§ **TRY IT**: Below is a listing. Output every line of it exactly.

§ **INFORMATION SHOWN**:
================

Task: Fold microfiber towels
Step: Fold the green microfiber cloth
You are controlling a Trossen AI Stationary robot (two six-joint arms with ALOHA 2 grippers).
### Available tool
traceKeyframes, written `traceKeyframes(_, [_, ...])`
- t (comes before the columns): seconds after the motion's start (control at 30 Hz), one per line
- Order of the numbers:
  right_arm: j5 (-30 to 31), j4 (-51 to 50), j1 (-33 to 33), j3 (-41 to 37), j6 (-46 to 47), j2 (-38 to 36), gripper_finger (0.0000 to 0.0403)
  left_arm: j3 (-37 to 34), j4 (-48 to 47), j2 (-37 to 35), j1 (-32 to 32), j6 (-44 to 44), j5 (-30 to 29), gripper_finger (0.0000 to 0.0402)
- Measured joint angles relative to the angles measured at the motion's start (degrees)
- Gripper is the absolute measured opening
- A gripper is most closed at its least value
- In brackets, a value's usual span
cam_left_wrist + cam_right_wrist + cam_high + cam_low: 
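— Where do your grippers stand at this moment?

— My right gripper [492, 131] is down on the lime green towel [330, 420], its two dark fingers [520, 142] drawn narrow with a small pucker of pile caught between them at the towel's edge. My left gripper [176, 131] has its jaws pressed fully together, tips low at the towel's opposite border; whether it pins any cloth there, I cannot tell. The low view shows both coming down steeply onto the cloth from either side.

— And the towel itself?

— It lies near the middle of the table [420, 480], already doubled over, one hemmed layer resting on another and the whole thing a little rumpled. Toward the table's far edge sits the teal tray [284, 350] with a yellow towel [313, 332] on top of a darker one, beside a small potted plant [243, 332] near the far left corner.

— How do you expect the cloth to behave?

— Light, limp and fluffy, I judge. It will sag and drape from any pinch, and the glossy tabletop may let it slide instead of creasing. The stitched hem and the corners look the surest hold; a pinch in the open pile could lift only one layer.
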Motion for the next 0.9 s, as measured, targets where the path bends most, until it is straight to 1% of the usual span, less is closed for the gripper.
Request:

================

§ **FINISHED EXERCISE**:
Task: Fold microfiber towels
Step: Fold the green microfiber cloth
You are controlling a Trossen AI Stationary robot (two six-joint arms with ALOHA 2 grippers).
### Available tool
traceKeyframes, written `traceKeyframes(_, [_, ...])`
- t (comes before the columns): seconds after the motion's start (control at 30 Hz), one per line
- Order of the numbers:
  right_arm: j5 (-30 to 31), j4 (-51 to 50), j1 (-33 to 33), j3 (-41 to 37), j6 (-46 to 47), j2 (-38 to 36), gripper_finger (0.0000 to 0.0403)
  left_arm: j3 (-37 to 34), j4 (-48 to 47), j2 (-37 to 35), j1 (-32 to 32), j6 (-44 to 44), j5 (-30 to 29), gripper_finger (0.0000 to 0.0402)
- Measured joint angles relative to the angles measured at the motion's start (degrees)
- Gripper is the absolute measured opening
- A gripper is most closed at its least value
- In brackets, a value's usual span
cam_left_wrist + cam_right_wrist + cam_high + cam_low: 
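— Where do your grippers stand at this moment?

— My right gripper [492, 131] is down on the lime green towel [330, 420], its two dark fingers [520, 142] drawn narrow with a small pucker of pile caught between them at the towel's edge. My left gripper [176, 131] has its jaws pressed fully together, tips low at the towel's opposite border; whether it pins any cloth there, I cannot tell. The low view shows both coming down steeply onto the cloth from either side.

— And the towel itself?

— It lies near the middle of the table [420, 480], already doubled over, one hemmed layer resting on another and the whole thing a little rumpled. Toward the table's far edge sits the teal tray [284, 350] with a yellow towel [313, 332] on top of a darker one, beside a small potted plant [243, 332] near the far left corner.

— How do you expect the cloth to behave?

— Light, limp and fluffy, I judge. It will sag and drape from any pinch, and the glossy tabletop may let it slide instead of creasing. The stitched hem and the corners look the surest hold; a pinch in the open pile could lift only one layer.
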Motion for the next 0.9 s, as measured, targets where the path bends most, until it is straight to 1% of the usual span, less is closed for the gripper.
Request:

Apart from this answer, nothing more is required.